Мы с Маней нередко присутствовали при этих перепалках и знали все аргументы противоборствующих сторон наизусть. Слово «конформисты» нас сильно пугало, и мы каждый раз втягивали головы в плечи, когда дед с мсье Карапетом начинали обзывать людей конформистами. Спросить, что это означает, нам не хватало смелости. «Убийцы, наверное», – предполагали мы.
Вот и сейчас, когда мсье Карапет сказал нам, что вчера имел разговор с моим дедом, мы сильно напряглись.
– Снова поссорились, – шепнула мне Манька.
– Ага, – пригорюнилась я.
– Мы поговорили о Стендале, – продолжал мсье Карапет.
«Красное и черное», – мелькнуло в наших головах.
– О Гюго.
– Поругались, великий он писатель или шарлатан.
– О Бунине.
– Восторгались.
– О Маяковском.
Маня вцепилась мне в руку.
– Сейчас скажет про Маркса, – шепнула она одними губами.
– «Капитал» обсудили.
Все! Можно было собирать свои манатки и уходить. Ясно было одно – вчера мой дед с мсье Карапетом рассорились в пух и прах. Потому что мы отлично знали, что после «Капитала» они переходили на Ленина, и тут начиналось самое страшное.

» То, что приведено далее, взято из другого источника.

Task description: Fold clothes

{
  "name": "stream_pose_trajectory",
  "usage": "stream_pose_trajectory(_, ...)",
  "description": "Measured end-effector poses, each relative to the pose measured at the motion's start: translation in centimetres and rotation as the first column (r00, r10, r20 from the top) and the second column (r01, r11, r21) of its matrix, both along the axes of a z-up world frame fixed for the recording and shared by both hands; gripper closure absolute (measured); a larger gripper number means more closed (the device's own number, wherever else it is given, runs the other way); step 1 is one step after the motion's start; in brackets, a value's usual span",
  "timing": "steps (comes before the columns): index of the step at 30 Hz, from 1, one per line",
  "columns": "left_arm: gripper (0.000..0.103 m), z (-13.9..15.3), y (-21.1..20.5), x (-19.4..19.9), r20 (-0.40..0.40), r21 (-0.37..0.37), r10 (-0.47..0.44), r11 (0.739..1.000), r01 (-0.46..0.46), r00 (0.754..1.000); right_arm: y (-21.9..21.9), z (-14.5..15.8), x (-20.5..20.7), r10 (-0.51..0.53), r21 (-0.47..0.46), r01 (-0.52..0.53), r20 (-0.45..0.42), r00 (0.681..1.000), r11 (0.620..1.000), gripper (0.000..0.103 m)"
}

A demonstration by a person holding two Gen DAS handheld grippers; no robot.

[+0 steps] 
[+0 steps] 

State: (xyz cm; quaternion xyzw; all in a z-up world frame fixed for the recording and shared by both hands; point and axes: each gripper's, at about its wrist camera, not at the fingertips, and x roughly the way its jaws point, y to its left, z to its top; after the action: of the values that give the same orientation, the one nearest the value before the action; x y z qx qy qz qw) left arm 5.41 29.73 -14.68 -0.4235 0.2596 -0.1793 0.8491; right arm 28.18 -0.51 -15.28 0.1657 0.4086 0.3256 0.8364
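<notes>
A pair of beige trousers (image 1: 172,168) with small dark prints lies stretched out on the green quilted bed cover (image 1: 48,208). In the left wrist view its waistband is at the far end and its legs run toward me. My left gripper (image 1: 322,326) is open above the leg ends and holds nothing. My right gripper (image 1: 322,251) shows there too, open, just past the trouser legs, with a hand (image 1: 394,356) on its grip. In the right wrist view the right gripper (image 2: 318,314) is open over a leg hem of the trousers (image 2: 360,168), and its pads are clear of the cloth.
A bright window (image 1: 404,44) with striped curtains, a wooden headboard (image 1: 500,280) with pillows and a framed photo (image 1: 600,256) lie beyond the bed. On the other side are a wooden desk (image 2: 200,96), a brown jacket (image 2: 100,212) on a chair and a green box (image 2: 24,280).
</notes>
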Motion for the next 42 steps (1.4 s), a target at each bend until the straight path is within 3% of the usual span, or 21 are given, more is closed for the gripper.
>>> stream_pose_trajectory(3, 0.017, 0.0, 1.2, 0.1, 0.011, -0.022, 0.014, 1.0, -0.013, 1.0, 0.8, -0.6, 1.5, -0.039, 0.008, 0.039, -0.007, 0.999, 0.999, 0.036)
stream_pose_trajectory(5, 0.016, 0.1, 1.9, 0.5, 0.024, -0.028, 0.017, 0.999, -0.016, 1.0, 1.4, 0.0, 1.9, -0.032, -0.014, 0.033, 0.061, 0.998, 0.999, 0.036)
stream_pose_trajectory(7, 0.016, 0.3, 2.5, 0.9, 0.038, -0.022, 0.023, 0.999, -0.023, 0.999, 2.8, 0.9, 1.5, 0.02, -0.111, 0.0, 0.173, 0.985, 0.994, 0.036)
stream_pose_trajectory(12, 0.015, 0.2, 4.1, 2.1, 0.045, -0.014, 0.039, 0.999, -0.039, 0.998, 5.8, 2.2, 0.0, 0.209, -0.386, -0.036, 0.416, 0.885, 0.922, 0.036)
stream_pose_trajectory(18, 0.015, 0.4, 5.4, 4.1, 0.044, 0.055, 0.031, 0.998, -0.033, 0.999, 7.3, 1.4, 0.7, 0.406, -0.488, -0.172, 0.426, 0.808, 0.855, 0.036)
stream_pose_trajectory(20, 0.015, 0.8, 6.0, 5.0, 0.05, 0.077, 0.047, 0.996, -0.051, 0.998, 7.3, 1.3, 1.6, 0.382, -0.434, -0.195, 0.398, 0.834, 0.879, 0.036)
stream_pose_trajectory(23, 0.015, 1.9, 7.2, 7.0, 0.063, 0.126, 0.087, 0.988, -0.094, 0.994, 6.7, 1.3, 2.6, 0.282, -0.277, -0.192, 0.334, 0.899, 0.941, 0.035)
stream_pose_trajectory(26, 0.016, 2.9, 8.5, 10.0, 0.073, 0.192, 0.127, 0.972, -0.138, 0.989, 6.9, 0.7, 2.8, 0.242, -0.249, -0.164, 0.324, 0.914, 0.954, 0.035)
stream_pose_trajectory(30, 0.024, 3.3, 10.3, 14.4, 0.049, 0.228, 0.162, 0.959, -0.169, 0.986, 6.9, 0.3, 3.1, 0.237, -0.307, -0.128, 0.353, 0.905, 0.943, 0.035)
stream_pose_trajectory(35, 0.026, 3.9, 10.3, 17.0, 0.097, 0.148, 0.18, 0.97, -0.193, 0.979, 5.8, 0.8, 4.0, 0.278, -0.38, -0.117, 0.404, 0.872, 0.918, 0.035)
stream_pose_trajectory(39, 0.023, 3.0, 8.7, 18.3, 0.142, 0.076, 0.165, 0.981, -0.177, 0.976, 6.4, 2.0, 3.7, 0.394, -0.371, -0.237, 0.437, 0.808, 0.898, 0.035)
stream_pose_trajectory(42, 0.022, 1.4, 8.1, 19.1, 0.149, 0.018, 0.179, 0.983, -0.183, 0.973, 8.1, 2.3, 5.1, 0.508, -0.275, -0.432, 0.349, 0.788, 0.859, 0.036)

– Самозванец и убийца! – грохотал мсье Карапет.
– Великий мыслитель и запутавшийся человек! – не соглашался мой дед.
– Разбазарил наши земли!
– Восточную Армению спас!
– Расстрелял царскую семью!
– Он хотя бы имел смелость признавать свои ошибки!
И т. д. и т. п.
Нужно было срочно отвлекать мсье Карапета от опасных воспоминаний, а то, того и гляди, он передумает поить нас горячим шоколадом.
– А вы потом покажете нам картину, которую сейчас рисуете? – заблеяла я.
– Покажу, конечно, – легко отвлекся мсье Карапет и поставил перед нами поднос с дымящимися чашечками.
Мы с Маней взяли по вафле и обмакнули в горячий шоколад. Мсье Карапет поморщился.
– Некрасиво макать вафли в шоколад, – сказал он.
– А сухари? – живо поинтересовалась Маня.
– И сухари некрасиво. Вообще некрасиво что-либо макать в напитки.
– А моя прабабушка в своем чае нагревает помидоры, – пошла ва-банк я.
Мсье Карапет чуть не поперхнулся.
– Как это помидоры?
– Ну, я сама видела. Она сделала себе чаю, потом взяла помидор, сказала, что он холодный, и бросила его в чашку с чаем. А когда я спросила, зачем она это сделала, она сказала, что помидор все равно чистый, и чаю ничего не будет. Она вообще старенькая и много чего делает такого, от чего потом волосы на голове шевелятся!
Мсье Карапет закрыл глаза и сделал такое выражение лица, словно у него резко разболелся зуб.
Пока он сидел с закрытыми глазами, Манька быстро допила свой шоколад, протерла коричневые усы ладонью и облизала ее. Я задохнулась от восторга – надо же, какая у меня подруга догадливая, вот как можно получить еще больше горячего шоколада! Но последовать ее примеру я не смогла, потому что мсье Карапет оправился от шока и открыл глаза. Пришлось допить шоколад по всем правилам этикета, и даже последний протяжный «фьююють», которым я осушила чашку, не утешил меня – шоколадные усы пришлось вытереть салфеткой.